「2列目にタレントを並べても速攻が主体」日本代表のパラグアイ戦をW杯対戦国スペインの記者はどう見たのか。「印象に残った選手は…」

2022年06月05日 ダビド・フェルナンデス

日本が支配できる、いや支配すべき試合だった

パラグアイ戦ではインサイドハーフで起用された鎌田。写真:金子拓弥(サッカーダイジェスト写真部/JMPA代表撮影)

 まずこの一戦の分析を始める前に、国際親善試合である点を強調しておく必要がある。しかも相手のパラグアイはワールドカップ南米予選を8位で終え、チーム状況は芳しくない。日本が支配できる、いや支配すべき試合だった。

 森保一監督が "石工型"ではなく、"芸術型"の選手を中盤に並べたのも、そうした相手との力関係を考慮したのかもしれない。そして日本は4-1で大勝した。しかも内容も説得力があるもので、選手たちが楽しそうにプレーしている姿が印象的だった。

 サッカーはゴール前の攻防が勝ち負けに直結するスポーツだ。日本代表について海外のメディアからよく指摘されるのがその点におけるひ弱さだ。そんな中、森保ジャパンのその試合におけるチームとしての狙いを示す指標は中盤、とくにインサイドハーフの人選にある。
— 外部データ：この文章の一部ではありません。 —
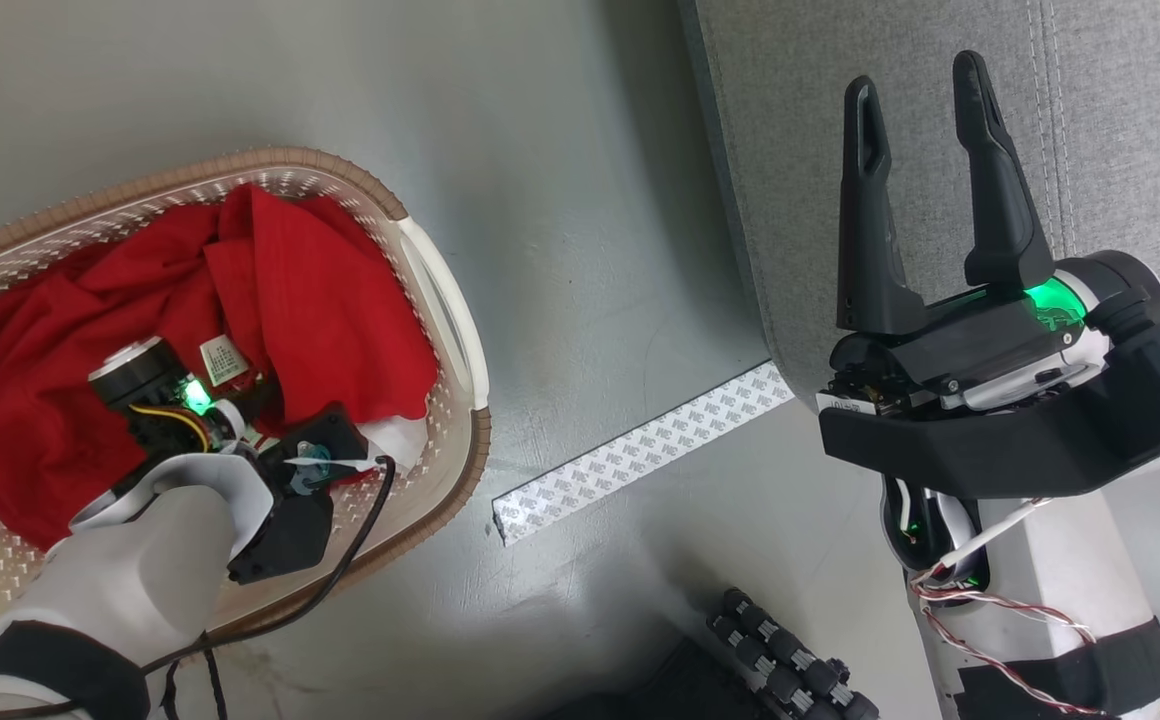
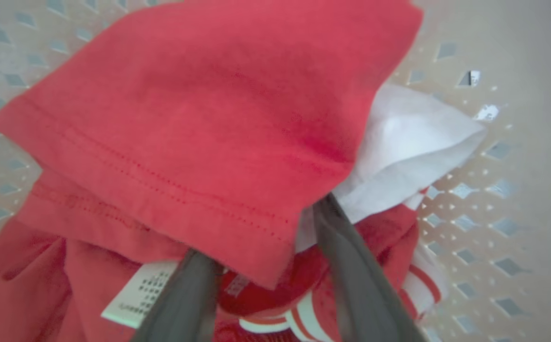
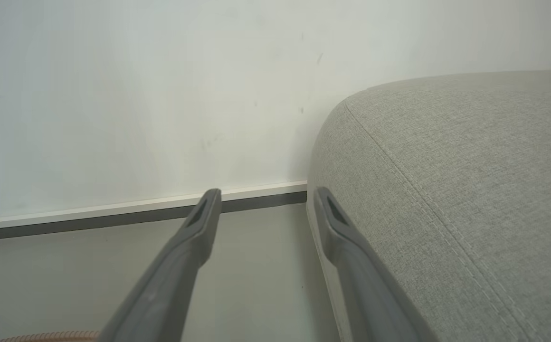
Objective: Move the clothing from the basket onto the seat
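The clothing [image 1: 320,300] is a heap of red fabric with a small white label [image 1: 223,360], lying in the cream basket [image 1: 270,160] at the left. My left arm [image 1: 140,560] reaches down into the heap, and its fingertips are buried in the fabric there. In the left wrist view my left gripper [image 2: 262,229] stands open, with a hemmed red fold of the clothing [image 2: 209,118] hanging between its fingers and a white part [image 2: 413,142] beside it. My right gripper [image 1: 915,80] is open and empty over the edge of the grey seat [image 1: 790,150].
A grey floor [image 1: 590,250] separates the basket from the seat. A strip of printed white tape [image 1: 640,450] lies on it, and a black ribbed part [image 1: 790,660] shows at the bottom. The right wrist view shows the seat [image 3: 446,190], a white wall and a baseboard [image 3: 137,209].
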`<state>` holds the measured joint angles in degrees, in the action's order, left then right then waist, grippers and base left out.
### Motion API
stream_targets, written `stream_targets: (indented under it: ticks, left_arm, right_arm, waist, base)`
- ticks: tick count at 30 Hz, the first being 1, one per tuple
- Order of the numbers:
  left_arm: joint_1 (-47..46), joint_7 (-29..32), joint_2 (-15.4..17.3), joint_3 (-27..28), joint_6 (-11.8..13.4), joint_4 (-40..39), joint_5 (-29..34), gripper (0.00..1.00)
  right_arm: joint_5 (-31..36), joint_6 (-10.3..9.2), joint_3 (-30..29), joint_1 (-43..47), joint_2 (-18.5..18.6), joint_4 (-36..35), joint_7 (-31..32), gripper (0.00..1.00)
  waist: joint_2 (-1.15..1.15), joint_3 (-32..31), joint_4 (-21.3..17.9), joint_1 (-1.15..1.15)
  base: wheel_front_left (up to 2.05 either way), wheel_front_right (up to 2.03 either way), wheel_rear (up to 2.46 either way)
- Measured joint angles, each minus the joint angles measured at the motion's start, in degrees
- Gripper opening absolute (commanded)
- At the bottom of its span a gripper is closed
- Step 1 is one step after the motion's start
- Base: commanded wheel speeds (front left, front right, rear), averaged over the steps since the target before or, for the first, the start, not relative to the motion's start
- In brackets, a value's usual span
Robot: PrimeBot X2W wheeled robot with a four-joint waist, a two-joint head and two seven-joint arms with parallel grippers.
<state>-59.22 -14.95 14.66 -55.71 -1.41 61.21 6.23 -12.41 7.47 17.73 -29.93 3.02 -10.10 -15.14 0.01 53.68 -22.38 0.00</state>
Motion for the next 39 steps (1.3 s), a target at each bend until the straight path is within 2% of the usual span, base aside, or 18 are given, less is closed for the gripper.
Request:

 これは決して矛盾しているわけではない。なぜなら指揮官は、守備を意識してプレッシングの効くハードワーカーを選ぶことも、攻撃に比重を置いてテクニシャンを選ぶこともできるからだ。彼らはW杯予選中、前者の布陣に慣れ親しんでいた。実際、6日に対戦するブラジル代表のような相手には守備重視のゲームプランで臨むのが定石であり、その首尾一貫した戦い方が功を奏し、予選突破にも成功している。

 しかし、森保監督はパラグアイ戦では後者を選択し、原口元気と鎌田大地をスタメンで起用。2人はその期待に応え、左右ウイングの三苫薫と堂安律とともにファイナルサードで躍動した。原口は2アシスト、鎌田はポスト直撃のシュートとPK奪取を呼ぶスルーパスに加え、1得点1アシスト、堂安は1アシスト、三苫は1得点といずれも得点に絡む活躍を披露。今後、プレースタイルや中盤の人選を巡る論争が活発化していきそうだ。
 
 注目に値するのは、CFとして先発出場し、全体的にそつのないプレー見せた浅野拓磨の背後にこの4人のタレントが並んでいたにもかかわらず、チームの戦い方は大きく変わらなかったことだ。ボール保持率はいつもより高かった印象があるが、相手の守備組織が整う前に手数を掛けずにゴールに迫る速攻がメインであり続けた。それはボール奪取からシュートに至るまでのパスの本数に表れていた。

 例えば、10分過ぎの鎌田のポスト直撃のシュートや浅野の先制ゴールは、いずれも少ないパスでフィニッシュまで持ち込んだものだった。一方、じっくりパスを回しつつ攻め手を探る遅攻からは、なかなかチャンスを作ることができなかった。

 原口と鎌田は、熟練度という点では常時スタメンで起用されてきた守田英正と田中碧と比べると見劣りはしたものの、同じようにプレスに奔走し、何本か前線へ質の高いパスを送り込み、自らもフィニッシュに絡んだ。